The machines, made by a Canadian start-up company, taiga, were powered by batteries — the first electric snowmobiles to be widely sold — and symbols of how modes of transportation are migrating to zero-emission propulsion. Taiga also offers battery powered watercraft, another form of recreation where the gasoline version is considered a scourge in some circles.
While electric cars are getting the most attention, electric lawnmowers, boats, bicycles, scooters and all-terrain vehicles are on the rise. In some categories, battery-powered machines are gaining market share faster than electric cars are conquering the automotive world. Startups lure investors by claiming to be the Teslas of the boating, cycling or lawn and garden industries.
The environmental benefits are potentially significant. Unlike cars and trucks, outboard motors or lawn mowers usually do not have a catalytic converter to reduce harmful emissions. They make a lot of noise and often use lower quality fuel. A gasoline-powered lawnmower generates as much pollution in an hour as a 300-mile car trip, according to the California Air Resources Board†
California passed legislation to ban gasoline-powered mowers from 2024, and all new gasoline-powered vehicles by 2035. But sales of electric alternatives are growing even without government pressure.

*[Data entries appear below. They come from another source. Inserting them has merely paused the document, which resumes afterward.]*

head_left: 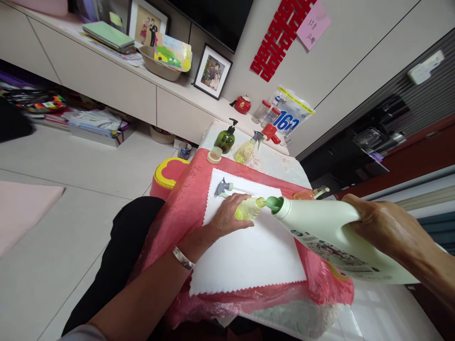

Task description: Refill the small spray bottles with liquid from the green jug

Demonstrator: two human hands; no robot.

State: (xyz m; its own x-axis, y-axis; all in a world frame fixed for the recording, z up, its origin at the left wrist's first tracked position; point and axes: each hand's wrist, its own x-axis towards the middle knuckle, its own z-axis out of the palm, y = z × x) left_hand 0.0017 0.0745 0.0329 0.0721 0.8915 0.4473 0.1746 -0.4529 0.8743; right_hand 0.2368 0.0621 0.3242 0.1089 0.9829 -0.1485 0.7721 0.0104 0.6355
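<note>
My left hand (231,213) is wrapped round a clear yellowish spray bottle (249,209) with its top off, held over a white scalloped mat (245,255). My right hand (373,220) grips the handle of a large pale green detergent jug (320,218), tipped on its side. The jug's green spout (274,203) points at the small bottle's mouth, close to it. Whether liquid is running between them I cannot tell. A grey spray trigger head (223,187) with its tube lies on the mat beyond my left hand.
At the table's far end stand a green pump bottle (224,137), a second spray bottle (245,150) and a round cap (214,155). An orange bottle (304,194) lies near the right edge. A yellow and pink stool (169,173) is left of the red-covered table (170,222).
</note>
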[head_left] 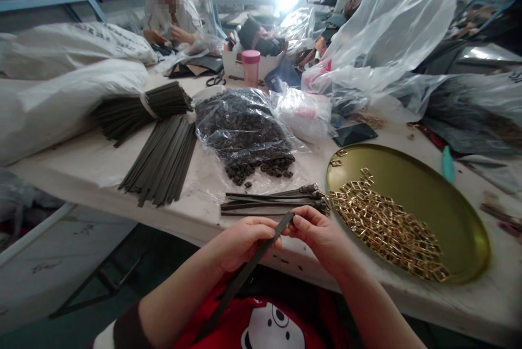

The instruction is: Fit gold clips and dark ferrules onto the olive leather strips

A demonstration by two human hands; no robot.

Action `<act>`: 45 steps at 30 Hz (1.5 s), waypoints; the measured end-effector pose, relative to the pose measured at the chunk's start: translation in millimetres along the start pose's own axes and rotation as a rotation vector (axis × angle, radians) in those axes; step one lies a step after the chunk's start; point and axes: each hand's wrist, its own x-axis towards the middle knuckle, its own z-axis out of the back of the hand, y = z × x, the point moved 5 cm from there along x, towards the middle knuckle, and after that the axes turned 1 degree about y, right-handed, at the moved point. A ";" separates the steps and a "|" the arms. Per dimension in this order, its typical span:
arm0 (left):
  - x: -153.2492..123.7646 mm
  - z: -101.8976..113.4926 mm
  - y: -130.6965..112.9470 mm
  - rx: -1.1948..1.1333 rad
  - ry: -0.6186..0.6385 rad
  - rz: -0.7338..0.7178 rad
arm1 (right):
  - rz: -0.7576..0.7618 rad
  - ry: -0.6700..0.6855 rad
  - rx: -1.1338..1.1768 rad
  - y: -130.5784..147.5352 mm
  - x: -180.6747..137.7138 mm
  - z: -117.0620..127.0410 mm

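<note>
A dark strap (248,267) slants up from my lap, and both hands hold it near its upper end. My left hand (255,237) is closed on the strap, thumb on top. At the tip, my right hand (314,229) pinches the end; a small dark piece there is mostly hidden by the fingers. Just beyond my hands lies a small pile of straps with buckles (269,201). A gold tray (440,191) to the right holds many gold buckles (387,229). Past the pile, small black loops (277,167) spill from a clear plastic bag (244,120).
Loose dark straps (161,161) and a tied bundle (142,107) lie at the left, beside white sacks (73,88). Behind the bag stands a pink-lidded jar (250,69). A phone (355,134) lies behind the tray. Another person (171,17) sits across the table.
</note>
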 end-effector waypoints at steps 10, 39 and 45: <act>-3.2 -8.6 4.8 0.250 -0.072 -0.092 | 0.028 -0.087 -0.259 5.3 -14.1 -3.5; -8.9 -13.8 12.6 0.026 0.040 -0.122 | -0.028 -0.164 -0.058 -19.4 -12.5 -5.7; -8.1 -7.0 13.1 0.263 -0.120 -0.214 | 0.393 -0.157 -0.907 13.8 -25.6 -17.7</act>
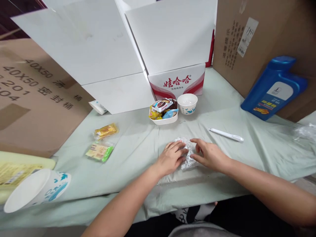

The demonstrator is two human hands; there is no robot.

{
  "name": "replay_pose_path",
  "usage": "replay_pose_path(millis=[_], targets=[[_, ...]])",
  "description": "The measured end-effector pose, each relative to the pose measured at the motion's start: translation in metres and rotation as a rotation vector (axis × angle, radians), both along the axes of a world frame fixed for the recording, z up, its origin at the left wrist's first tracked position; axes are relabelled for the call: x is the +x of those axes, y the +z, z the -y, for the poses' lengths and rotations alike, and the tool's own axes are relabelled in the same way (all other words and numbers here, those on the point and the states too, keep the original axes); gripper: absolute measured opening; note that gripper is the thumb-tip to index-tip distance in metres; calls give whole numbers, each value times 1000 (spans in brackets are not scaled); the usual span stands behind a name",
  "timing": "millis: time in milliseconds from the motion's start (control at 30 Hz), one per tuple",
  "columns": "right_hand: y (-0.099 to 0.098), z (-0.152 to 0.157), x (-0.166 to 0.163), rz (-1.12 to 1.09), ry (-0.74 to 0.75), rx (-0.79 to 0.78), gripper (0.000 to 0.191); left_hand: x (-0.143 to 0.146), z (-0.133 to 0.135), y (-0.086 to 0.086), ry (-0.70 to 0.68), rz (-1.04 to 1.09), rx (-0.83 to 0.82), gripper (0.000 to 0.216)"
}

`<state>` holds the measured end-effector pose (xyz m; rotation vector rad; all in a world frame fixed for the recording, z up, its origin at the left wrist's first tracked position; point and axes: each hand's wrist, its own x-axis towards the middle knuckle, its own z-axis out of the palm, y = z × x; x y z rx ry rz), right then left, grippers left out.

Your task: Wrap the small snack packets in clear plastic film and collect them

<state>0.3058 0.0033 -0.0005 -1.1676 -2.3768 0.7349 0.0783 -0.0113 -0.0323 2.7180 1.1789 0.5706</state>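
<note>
A crinkled piece of clear bubble wrap [189, 159] lies on the cloth in front of me. My left hand [171, 157] presses on it from the left, its fingers bent over the wrap and closed on it. A hint of red shows through the plastic near those fingertips; what it belongs to I cannot make out. My right hand [209, 154] is at the wrap's right edge, thumb and fingers apart, with the fingertips at the plastic. Beyond the right hand lies a white pen-like cutter [225, 134].
A white bowl of wrapped snacks [163, 121] and a paper bowl [187, 104] stand ahead. Two wrapped snacks [100, 151] lie left. A paper cup [37, 191] is tipped at front left. Right stands a blue bottle [273, 89]; white boxes [170, 36] and cartons [37, 98] border the table.
</note>
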Motion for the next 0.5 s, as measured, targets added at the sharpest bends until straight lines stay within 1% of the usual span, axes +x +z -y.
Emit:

One of the first customers for Taiga snowmobiles was New Mexico’s Taos Ski Valley, which markets itself as an environmentally conscious ski resort. The Taos ski patrol and trail maintenance workers will use the electric snowmobiles for tasks such as transporting injured skiers or maintaining snow machines, said David Norden, the chief executive of Taos Ski Valley. When skiing resumes this year, Taos also plans to deploy an electric snow removal machine made by Kässbohrer Geländefahrzeug, a German company.
Even if the electric snowmobiles, which start at $17,500, are more expensive than gasoline counterparts, which can be purchased for less than $10,000, the resort will save money on fuel and maintenance, Mr Norden said.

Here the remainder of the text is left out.